**What needs to be done**
Below are some records. Print exactly the lines between the one holding "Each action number" and the one holding "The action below", inclusive, and nothing else.

Source data
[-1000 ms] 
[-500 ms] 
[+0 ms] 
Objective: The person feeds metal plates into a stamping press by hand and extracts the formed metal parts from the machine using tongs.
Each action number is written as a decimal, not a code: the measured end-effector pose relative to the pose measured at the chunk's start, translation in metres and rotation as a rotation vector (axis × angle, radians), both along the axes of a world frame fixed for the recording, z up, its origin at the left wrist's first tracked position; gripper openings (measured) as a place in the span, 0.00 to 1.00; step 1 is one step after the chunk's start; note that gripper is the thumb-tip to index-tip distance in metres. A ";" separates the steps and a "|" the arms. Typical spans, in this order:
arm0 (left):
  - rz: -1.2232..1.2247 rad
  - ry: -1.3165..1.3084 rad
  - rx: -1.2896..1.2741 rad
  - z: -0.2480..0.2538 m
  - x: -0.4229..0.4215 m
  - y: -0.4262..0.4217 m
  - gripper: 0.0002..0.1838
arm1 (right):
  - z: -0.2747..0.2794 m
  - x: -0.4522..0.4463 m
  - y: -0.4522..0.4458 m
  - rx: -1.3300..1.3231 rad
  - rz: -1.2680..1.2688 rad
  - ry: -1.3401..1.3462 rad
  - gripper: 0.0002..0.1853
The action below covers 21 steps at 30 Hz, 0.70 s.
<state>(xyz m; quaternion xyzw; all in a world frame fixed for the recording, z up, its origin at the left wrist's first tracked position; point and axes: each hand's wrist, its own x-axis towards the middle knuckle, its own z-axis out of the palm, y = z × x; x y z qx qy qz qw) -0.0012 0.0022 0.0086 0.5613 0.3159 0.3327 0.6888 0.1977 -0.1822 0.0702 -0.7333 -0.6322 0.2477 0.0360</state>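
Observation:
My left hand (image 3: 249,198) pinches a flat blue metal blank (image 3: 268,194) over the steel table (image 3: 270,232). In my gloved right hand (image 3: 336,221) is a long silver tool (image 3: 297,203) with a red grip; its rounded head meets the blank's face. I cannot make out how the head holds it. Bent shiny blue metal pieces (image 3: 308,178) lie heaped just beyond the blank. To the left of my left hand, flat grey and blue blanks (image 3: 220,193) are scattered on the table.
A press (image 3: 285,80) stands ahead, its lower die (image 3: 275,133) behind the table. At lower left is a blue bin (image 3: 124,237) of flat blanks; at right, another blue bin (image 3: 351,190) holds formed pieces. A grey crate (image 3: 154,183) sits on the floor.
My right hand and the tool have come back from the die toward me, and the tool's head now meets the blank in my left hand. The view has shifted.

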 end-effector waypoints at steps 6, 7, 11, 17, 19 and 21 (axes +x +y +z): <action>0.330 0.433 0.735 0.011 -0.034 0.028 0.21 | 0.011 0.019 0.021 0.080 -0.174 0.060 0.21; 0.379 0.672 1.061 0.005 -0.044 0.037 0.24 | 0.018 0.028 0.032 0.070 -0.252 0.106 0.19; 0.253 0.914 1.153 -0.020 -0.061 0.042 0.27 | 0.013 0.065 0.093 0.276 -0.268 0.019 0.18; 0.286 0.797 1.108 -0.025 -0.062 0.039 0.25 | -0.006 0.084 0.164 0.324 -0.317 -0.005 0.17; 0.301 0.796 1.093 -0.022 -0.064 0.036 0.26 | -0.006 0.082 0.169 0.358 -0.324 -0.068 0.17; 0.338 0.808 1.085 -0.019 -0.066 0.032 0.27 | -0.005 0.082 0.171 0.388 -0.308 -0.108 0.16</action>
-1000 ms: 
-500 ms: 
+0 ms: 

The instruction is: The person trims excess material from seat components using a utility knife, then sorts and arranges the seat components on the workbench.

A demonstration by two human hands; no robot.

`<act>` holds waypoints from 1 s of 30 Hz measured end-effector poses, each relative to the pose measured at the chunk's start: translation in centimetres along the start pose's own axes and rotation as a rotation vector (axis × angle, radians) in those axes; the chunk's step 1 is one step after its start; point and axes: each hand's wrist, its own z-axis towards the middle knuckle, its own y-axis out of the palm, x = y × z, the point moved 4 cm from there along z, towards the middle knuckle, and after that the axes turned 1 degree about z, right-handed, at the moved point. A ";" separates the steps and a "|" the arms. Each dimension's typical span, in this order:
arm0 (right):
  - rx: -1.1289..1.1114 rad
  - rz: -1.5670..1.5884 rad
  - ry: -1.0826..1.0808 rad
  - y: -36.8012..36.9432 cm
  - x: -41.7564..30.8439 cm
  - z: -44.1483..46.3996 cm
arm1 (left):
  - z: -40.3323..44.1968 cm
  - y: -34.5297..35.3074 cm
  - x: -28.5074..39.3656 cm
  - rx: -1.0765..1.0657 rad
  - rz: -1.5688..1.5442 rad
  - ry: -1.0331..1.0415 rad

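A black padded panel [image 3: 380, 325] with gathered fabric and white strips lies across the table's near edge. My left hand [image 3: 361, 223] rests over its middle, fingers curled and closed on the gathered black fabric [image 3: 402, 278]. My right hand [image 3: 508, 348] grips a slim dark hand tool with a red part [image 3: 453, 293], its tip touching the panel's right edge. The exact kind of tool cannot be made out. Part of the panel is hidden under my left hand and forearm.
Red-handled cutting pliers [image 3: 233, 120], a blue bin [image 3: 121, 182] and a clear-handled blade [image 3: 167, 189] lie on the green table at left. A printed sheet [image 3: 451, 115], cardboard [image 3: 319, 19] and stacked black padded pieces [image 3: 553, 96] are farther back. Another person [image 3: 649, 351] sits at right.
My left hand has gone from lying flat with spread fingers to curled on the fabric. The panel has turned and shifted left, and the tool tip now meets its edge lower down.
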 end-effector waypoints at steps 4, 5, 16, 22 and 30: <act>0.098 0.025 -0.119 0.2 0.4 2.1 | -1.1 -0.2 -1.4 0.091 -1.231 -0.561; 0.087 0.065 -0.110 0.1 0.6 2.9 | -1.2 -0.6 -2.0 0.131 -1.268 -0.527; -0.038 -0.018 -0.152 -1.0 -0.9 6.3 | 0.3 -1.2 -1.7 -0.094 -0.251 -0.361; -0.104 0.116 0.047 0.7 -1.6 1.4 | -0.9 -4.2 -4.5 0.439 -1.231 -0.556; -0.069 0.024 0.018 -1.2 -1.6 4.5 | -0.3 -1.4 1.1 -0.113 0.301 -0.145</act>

**Response**
Each action number is written as a decimal, not a code: the measured end-effector pose relative to the pose measured at the chunk's start, translation in metres and rotation as a rotation vector (axis × angle, radians), both along the axes of a world frame fixed for the recording, z up, its origin at the left wrist's first tracked position; gripper openings (measured) as a place in the span, 0.00 to 1.00; step 1 is one step after the chunk's start; note that gripper is the thumb-tip to index-tip distance in metres. A ";" separates the steps and a "|" the arms. Typical spans, in this order:
arm0 (left):
  - rz: -1.2232..1.2247 rad
  - ry: -1.3165..1.3084 rad
  - rx: -1.2896..1.2741 rad
  - z: -0.2480..0.2538 m
  - x: -0.4229..0.4215 m
  - y: -0.4262..0.4217 m
  - gripper: 0.0002..0.1838
arm1 (right):
  - z: -0.2747..0.2794 m
  - x: -0.4522..0.4463 m
  - y: -0.4522..0.4458 m
  - rx: -1.3300..1.3231 rad
  - rz: -1.2680..1.2688 rad
  - ry: -1.3401..1.3462 rad
  - gripper: 0.0002..0.1853
The action below covers 21 steps at 30 Hz, 0.70 s.

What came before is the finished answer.